Which one is better? I'm looking at buying a new car in about 4 years (I plan way ahead) when my current car is heading towards old, and I'm starting saving up now. I'm leaning towards an M3 because of quality and ride so far.


----------



## daamon_vexion

quality, ride, customer service, availabilty of parts, speed, man the M3 is in completely different class than the Elise. Seriously, the only thing i like about the Elise is the looks. If I had to go with Lotus, I would go with the Exige, at least it has some power to back up the agressive styling.


----------



## paulhol

Depends what you are looking for out of the car. The Elise will be much, much more fun to drive and to own but on the flip side the M3 is a more practical car and will be easier to live with/maintain etc. I would prefer to have an Elise as one of a few cars, but if it were my only car id get the M3 every time.
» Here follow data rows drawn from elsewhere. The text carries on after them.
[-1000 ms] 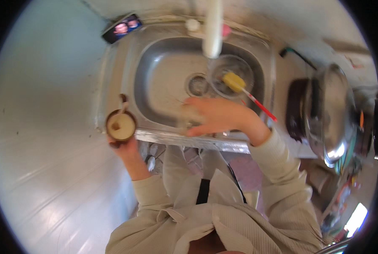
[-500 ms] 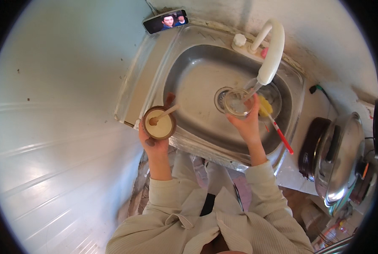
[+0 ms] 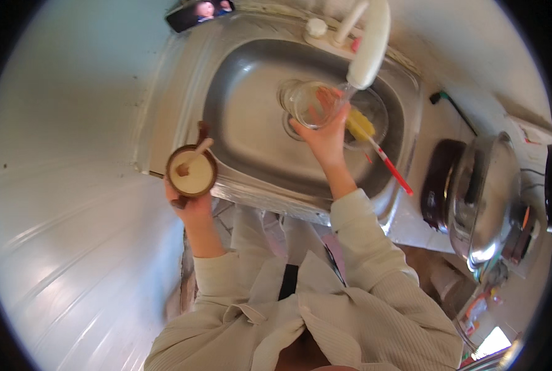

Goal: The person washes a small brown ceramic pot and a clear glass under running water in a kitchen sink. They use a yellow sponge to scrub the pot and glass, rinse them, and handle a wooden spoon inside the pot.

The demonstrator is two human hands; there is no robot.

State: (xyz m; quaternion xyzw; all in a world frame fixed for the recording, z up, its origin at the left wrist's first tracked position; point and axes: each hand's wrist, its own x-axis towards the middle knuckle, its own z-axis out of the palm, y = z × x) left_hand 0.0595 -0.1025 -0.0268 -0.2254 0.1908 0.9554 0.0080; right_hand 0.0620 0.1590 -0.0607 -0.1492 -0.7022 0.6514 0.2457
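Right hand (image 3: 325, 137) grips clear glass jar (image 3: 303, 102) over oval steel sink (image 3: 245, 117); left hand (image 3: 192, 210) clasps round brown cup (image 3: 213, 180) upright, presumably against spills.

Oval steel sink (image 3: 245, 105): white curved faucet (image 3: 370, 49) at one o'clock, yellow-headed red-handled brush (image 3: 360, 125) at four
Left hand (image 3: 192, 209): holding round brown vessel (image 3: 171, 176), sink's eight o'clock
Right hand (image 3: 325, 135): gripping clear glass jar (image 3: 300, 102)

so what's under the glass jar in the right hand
Below the glass jar is the sink basin, with part of its drain visible; the rest is covered by the jar and right hand.
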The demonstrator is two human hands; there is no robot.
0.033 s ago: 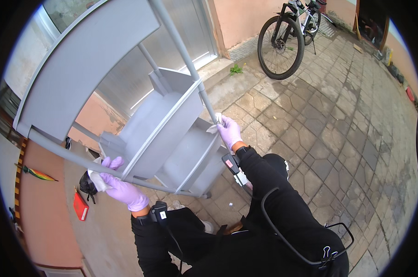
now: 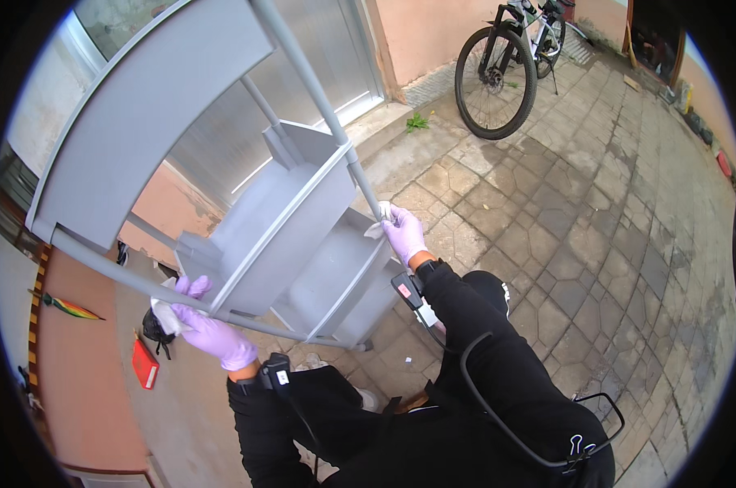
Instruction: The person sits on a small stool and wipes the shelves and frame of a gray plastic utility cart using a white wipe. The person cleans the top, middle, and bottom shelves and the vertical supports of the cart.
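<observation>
A grey shelf rack (image 2: 278, 244) with several tiers and tubular posts stands tilted in view before me. Both my hands wear thin purple gloves. My left hand (image 2: 213, 333) is wrapped round the near left post, pressing a white cloth (image 2: 166, 315) against it. On the right post, below the middle tier's corner, my right hand (image 2: 404, 233) pinches another white cloth (image 2: 379, 221) round the tube. The fingertips under each cloth are partly hidden.
A bicycle (image 2: 498, 81) stands at the far right on the paving. Behind the rack is a metal door (image 2: 319, 89). A red box (image 2: 144, 363) and a black bag (image 2: 153, 329) lie at left, near a colourful umbrella (image 2: 71, 307).
My left hand has slid slightly left and up along the post with its cloth. The right hand stays at nearly the same place on its post.
</observation>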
p.s if you're buying brand new in 4 years the E90 M3 will be out. 400bhp 4.0 V8 and possibly a DSG-type gearbox


----------



## -=Rousseau=-

I'm looking to buy an M3 in '10, meaning the '08 E90 M3 should be in my range  The M3 would be my only car, so yeah... the M3 will be quite a step up from my current car: a C230K with 190 HP, 1.8L I-4. Literally twice the power, with less weight


----------



## paulhol

Be careful not to kill yourslef then!

Oh, and whatever you do dont get the first model year out, especially with a brand new engine as highly strung as that 4.0 V8 is going to be. It's asking for trouble, wait 12 months for the teething problems to be ironed out


----------



## daamon_vexion

thats true, also watch for both companies and any recalls they might have, lotus makes nice cars, but their mechanics side of the book arent the greatest, lately they have been having Ford help them out


----------



## daamon_vexion

oh and in reference to the Elise being more fun to drive than the M3, that is only cus it is like driving a Go-Kart on the road.. tiny, not a lot of power with awesome turn in, however the M3, may be larger, but it performs almost as well, just not with the flair of the Elise


----------



## Fr4665

im going for the m3 cause its more practical. the elise 1. can seat 2 so ur screwed its more of a track car 2. um traveling maybe like luggage 3. kids i duno if ur planning way ahead haha (or maybe u already have kids)

all my friends have e46 m3's and e36 m3's. if you want more power on the beast just throw a turbo on and u got ur self a nice comfortable car with 4 seats and some luggage room. also if you plan on doing mods ... bielstein bss9 coilovers and eisenman race exhaust is a must (sounds uber beastly with that titanium one) intake and chamber plates ... then u have a big gokart with lots of power 

edit: i almost forgot the new bmw 335i twin turbo (i think thats it) is also a looker u might want to consider that as with some tweaking im sure the stock hp ratings can be easliy increased


----------



## -=Rousseau=-

haha, found this thread 5 years later - I ended up going with an E46 M3 (couldn't quite swing the cost of an E90/E92). Loving it so far, much more fun than I even anticipated (plus it's actually faster than the Elise, at least on paper).


----------